WHAT THE EXERCISE ASKS.
Work out how many lines below contain "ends", then write only that number.
----- SOURCE INFORMATION
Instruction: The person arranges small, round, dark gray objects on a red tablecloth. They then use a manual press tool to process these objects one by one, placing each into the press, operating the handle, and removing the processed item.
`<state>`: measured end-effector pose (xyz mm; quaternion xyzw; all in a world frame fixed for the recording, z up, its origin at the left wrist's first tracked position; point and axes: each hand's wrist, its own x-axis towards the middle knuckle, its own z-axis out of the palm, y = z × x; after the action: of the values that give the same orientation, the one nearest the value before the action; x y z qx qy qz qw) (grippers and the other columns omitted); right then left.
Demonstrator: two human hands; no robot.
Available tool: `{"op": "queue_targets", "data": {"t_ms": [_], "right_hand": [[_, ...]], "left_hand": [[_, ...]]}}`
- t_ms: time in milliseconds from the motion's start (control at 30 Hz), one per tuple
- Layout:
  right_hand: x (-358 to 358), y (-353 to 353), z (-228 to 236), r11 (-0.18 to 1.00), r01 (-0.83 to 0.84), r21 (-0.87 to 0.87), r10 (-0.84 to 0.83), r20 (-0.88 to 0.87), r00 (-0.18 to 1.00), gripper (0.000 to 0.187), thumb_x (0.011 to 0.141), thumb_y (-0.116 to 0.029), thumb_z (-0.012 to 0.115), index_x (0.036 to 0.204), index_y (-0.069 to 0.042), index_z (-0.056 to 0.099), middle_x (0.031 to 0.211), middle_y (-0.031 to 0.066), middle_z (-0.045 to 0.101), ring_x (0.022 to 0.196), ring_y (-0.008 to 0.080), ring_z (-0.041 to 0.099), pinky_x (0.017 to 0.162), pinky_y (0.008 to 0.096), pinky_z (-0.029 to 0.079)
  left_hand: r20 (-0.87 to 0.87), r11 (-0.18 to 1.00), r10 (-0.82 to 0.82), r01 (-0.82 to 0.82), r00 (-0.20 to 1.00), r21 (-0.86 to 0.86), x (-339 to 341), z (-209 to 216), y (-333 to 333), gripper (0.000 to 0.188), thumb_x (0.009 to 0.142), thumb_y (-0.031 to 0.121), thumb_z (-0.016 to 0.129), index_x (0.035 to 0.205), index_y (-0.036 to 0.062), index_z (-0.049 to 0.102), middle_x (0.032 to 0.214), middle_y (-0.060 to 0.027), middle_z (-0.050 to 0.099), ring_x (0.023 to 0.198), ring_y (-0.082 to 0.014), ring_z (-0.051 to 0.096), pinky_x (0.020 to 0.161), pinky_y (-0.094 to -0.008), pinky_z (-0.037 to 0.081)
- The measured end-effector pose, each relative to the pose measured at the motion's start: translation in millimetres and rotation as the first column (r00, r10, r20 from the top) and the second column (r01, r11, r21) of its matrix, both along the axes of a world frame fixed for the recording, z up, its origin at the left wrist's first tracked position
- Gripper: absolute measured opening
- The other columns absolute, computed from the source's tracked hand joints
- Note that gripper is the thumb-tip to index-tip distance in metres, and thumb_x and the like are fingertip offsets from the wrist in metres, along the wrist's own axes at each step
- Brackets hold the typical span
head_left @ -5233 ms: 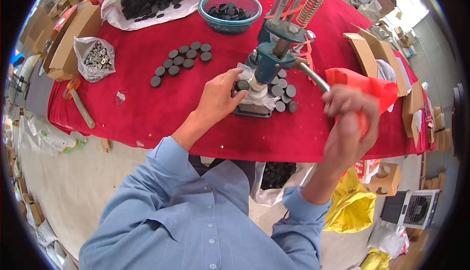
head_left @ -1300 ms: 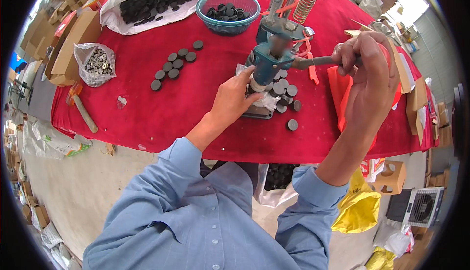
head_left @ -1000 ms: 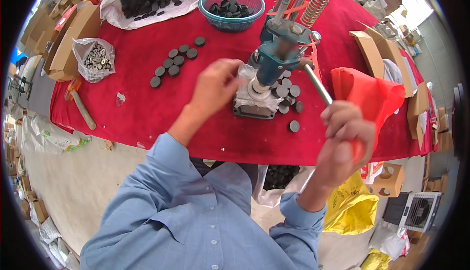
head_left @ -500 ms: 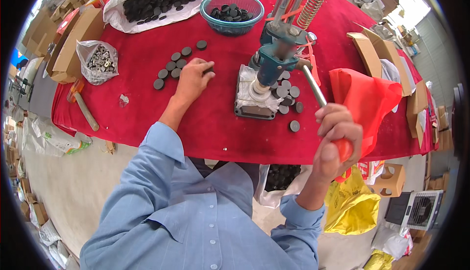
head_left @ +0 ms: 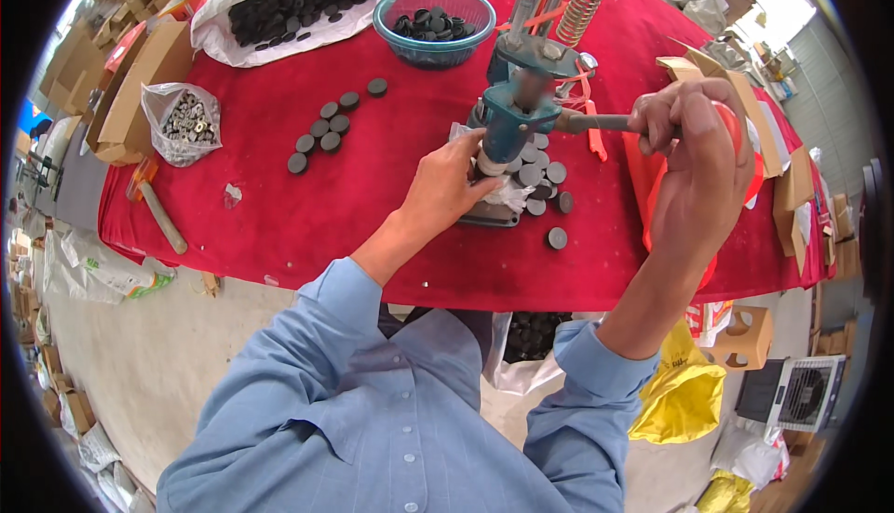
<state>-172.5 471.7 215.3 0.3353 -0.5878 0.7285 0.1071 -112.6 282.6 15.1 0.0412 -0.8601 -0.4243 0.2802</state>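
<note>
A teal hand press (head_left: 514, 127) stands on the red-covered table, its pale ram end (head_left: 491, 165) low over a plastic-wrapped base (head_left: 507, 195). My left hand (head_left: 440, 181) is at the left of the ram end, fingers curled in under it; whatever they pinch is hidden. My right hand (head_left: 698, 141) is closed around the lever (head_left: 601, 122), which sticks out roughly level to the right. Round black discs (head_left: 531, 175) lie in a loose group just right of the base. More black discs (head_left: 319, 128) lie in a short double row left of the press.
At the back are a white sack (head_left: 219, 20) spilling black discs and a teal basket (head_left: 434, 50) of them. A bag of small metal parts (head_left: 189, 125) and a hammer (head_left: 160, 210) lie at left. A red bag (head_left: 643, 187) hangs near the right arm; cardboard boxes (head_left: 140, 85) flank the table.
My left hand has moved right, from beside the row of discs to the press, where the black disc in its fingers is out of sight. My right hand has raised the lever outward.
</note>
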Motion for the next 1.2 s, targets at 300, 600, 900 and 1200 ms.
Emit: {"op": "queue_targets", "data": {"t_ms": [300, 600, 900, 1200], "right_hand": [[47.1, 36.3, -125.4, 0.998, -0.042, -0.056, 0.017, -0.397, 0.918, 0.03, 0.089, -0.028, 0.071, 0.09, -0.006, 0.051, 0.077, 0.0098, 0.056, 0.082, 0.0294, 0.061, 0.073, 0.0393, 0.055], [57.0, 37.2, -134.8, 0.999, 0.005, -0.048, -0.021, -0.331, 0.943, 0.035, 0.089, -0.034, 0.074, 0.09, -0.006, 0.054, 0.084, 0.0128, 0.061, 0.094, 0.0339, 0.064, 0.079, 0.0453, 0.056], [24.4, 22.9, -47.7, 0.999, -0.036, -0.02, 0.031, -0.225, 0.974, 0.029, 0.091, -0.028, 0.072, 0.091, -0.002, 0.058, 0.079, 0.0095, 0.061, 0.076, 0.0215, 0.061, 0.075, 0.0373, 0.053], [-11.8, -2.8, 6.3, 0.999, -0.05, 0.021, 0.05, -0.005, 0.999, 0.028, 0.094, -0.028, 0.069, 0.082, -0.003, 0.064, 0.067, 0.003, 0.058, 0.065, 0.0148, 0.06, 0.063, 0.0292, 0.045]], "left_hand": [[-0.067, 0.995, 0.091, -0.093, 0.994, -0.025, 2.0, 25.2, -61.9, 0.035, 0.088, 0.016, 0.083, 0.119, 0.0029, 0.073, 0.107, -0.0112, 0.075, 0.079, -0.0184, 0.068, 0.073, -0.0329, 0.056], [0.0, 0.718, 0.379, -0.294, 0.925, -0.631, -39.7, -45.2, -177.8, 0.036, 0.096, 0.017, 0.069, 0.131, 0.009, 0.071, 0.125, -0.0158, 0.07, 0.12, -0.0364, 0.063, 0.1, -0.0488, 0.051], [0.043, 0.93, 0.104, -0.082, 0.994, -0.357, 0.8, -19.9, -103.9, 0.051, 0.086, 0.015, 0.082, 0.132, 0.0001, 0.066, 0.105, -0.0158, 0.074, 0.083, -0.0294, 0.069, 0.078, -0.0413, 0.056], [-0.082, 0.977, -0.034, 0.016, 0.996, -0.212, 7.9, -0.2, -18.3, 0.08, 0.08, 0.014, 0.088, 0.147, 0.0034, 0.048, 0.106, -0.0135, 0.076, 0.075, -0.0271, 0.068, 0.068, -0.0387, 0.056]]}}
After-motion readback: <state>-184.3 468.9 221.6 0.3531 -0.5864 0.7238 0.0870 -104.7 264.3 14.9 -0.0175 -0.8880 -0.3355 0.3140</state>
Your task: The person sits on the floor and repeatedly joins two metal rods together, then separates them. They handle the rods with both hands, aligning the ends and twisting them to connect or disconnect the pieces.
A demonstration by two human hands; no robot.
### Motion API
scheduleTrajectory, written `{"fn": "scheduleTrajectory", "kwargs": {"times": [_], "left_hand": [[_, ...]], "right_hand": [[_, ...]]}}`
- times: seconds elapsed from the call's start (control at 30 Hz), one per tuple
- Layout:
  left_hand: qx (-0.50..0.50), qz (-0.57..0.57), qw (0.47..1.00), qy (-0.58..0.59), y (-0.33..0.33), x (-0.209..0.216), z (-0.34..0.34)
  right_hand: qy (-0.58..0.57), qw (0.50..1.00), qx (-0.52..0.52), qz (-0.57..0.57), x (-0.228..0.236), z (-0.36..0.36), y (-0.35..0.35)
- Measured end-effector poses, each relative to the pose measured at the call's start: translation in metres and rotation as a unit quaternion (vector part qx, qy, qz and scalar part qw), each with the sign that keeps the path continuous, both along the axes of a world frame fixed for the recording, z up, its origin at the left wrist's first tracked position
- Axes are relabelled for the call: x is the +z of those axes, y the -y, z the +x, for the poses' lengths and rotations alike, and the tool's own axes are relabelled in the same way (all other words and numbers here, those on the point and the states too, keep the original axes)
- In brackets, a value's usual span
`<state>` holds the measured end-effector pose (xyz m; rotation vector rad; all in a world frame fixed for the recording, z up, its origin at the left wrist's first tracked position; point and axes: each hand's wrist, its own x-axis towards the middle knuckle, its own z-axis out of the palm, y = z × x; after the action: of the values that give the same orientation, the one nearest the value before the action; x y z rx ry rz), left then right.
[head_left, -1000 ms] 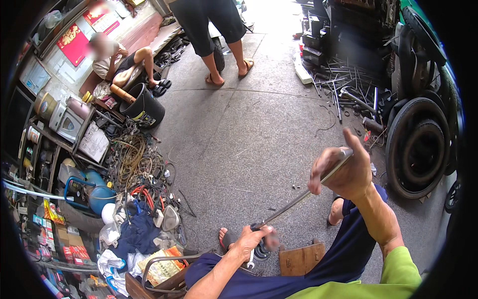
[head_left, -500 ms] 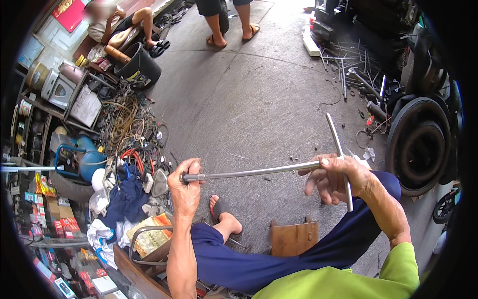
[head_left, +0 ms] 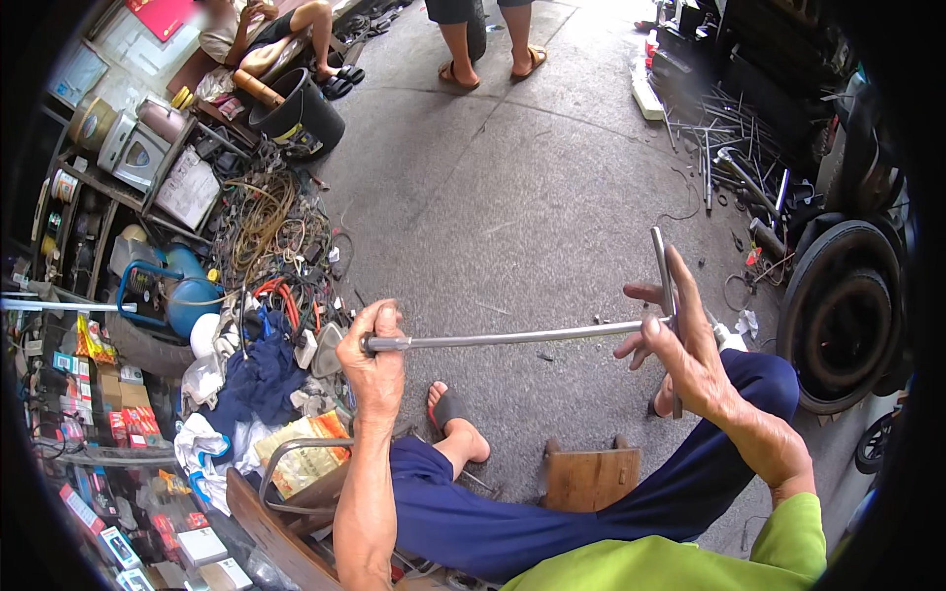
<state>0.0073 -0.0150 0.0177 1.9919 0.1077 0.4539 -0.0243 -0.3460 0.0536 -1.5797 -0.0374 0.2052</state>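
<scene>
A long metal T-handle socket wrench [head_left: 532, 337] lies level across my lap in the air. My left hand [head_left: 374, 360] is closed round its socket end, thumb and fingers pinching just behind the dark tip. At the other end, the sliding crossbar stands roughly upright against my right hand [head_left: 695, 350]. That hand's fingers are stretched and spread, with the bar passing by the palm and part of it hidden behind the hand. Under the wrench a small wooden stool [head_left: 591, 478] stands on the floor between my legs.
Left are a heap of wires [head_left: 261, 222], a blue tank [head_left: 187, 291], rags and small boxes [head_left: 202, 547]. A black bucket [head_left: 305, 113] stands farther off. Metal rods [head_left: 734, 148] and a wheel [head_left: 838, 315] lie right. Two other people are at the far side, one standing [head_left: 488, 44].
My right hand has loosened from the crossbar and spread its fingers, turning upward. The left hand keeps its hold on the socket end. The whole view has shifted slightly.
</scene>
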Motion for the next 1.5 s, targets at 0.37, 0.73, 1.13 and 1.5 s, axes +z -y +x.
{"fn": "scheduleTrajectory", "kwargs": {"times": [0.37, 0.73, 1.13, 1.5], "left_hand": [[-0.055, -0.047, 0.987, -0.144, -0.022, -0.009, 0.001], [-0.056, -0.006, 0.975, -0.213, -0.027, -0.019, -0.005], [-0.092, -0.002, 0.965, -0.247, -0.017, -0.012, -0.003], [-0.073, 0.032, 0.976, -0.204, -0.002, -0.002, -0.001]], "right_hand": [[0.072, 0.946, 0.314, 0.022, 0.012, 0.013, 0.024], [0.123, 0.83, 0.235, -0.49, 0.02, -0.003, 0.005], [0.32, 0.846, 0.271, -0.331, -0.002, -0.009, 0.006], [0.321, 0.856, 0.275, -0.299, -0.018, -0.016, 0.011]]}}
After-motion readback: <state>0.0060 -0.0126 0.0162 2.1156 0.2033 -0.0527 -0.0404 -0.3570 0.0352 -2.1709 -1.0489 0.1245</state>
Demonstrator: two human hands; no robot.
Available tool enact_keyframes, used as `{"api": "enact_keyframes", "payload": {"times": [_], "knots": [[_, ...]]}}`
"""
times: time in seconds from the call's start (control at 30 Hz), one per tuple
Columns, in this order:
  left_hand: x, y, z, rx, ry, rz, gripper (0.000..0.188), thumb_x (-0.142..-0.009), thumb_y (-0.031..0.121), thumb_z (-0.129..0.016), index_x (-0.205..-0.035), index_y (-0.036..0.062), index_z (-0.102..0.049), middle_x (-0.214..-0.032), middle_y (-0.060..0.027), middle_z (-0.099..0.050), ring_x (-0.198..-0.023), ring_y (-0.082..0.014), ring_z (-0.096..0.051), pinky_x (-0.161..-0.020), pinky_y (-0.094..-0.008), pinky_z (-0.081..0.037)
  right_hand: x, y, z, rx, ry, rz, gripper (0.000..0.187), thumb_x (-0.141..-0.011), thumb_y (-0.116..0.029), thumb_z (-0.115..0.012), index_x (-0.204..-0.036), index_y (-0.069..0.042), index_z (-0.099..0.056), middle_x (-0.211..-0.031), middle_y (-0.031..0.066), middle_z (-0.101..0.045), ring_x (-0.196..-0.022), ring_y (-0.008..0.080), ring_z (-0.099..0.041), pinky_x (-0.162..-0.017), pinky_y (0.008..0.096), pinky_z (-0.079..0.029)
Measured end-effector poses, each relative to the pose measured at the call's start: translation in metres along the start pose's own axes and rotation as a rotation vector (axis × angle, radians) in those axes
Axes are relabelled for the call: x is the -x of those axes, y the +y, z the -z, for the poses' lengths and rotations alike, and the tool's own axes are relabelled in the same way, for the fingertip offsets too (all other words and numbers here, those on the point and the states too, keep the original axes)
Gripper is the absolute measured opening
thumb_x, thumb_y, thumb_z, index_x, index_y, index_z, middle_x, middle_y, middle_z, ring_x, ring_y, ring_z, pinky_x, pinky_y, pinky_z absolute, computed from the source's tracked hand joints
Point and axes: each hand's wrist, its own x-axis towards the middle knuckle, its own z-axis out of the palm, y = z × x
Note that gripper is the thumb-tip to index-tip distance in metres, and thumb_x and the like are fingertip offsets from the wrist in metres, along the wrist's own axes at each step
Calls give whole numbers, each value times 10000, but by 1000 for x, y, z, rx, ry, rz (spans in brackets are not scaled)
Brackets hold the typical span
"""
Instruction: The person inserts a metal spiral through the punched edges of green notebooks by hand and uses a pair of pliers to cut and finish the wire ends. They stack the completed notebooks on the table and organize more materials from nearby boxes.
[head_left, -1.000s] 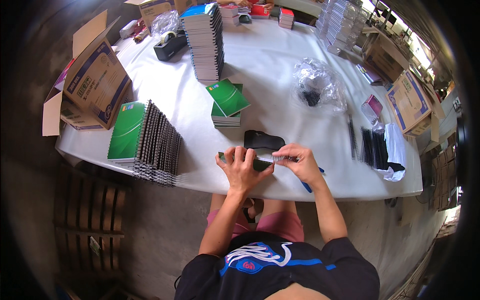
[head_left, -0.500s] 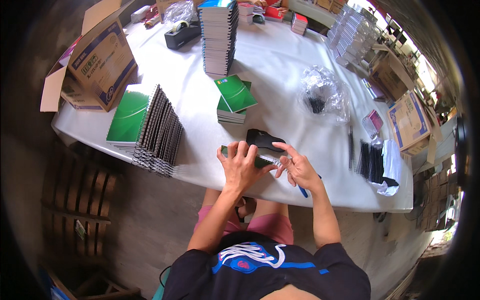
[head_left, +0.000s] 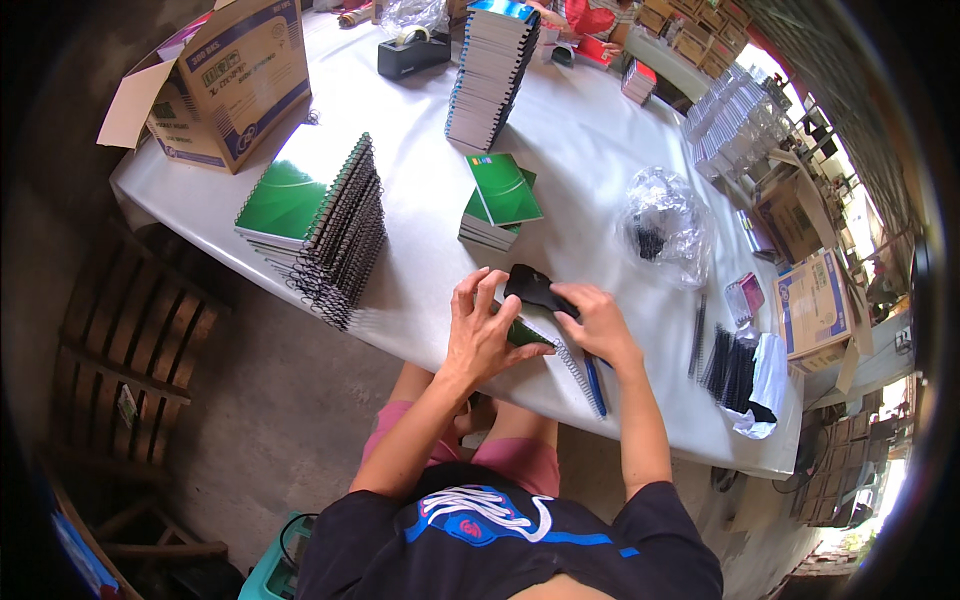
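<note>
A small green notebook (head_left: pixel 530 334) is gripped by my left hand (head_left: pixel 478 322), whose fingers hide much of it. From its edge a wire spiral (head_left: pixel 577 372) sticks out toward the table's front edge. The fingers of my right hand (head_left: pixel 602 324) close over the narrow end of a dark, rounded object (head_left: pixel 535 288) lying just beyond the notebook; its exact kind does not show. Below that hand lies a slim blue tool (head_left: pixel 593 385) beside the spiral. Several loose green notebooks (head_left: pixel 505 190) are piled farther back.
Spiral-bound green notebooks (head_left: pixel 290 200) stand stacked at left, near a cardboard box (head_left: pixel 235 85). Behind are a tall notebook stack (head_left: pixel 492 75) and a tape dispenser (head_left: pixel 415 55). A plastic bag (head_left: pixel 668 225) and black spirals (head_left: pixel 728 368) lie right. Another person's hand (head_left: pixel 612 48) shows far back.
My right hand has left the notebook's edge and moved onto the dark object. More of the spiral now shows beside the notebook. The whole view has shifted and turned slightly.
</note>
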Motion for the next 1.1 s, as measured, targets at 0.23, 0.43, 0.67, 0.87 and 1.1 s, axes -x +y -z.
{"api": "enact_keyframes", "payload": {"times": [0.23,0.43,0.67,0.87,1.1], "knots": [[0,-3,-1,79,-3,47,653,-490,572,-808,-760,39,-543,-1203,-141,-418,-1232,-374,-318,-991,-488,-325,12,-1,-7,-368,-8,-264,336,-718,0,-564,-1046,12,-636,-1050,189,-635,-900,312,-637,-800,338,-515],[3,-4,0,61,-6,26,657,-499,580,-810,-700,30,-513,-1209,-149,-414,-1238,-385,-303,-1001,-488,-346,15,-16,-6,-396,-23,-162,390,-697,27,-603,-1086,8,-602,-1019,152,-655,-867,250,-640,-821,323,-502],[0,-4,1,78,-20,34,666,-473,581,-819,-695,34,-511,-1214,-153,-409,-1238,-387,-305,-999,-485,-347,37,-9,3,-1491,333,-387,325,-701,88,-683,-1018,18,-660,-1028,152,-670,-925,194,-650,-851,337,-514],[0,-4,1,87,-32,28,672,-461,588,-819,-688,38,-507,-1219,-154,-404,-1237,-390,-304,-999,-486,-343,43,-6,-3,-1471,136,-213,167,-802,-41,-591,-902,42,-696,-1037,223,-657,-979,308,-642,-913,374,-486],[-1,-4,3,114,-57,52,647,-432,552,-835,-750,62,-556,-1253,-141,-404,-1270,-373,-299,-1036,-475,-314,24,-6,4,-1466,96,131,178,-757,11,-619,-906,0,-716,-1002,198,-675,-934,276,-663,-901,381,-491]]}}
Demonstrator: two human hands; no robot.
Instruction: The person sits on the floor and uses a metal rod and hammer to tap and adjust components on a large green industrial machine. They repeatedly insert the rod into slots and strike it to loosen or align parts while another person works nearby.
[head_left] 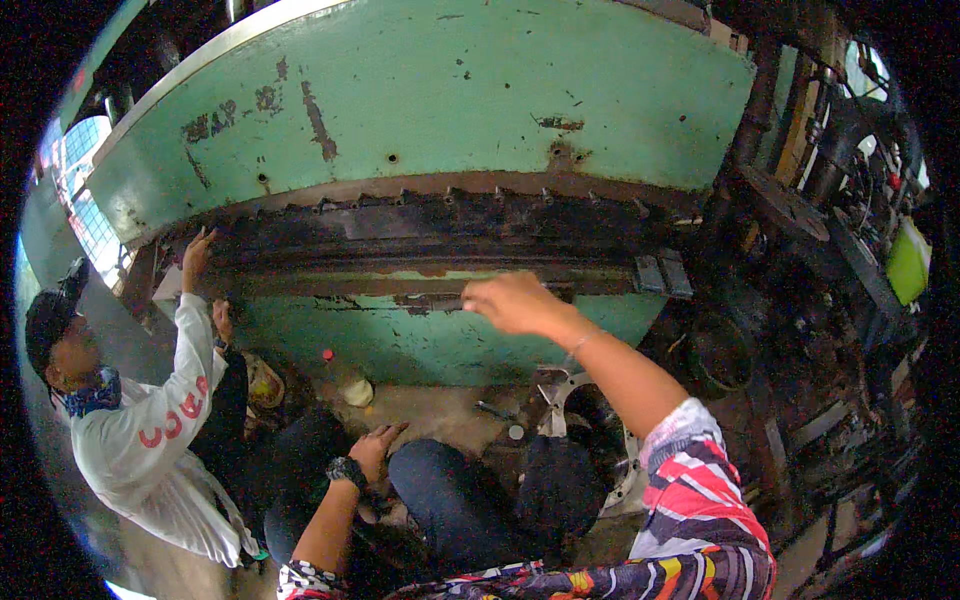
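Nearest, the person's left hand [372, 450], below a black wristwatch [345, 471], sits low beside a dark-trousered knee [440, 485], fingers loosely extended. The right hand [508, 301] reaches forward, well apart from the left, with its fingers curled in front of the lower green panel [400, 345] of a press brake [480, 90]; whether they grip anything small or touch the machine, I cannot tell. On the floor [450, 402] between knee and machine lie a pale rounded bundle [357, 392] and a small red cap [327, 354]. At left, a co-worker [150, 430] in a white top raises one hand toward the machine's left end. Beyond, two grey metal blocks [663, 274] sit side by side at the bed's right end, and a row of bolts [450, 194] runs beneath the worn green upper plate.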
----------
ANSWER TO THE PROBLEM.
2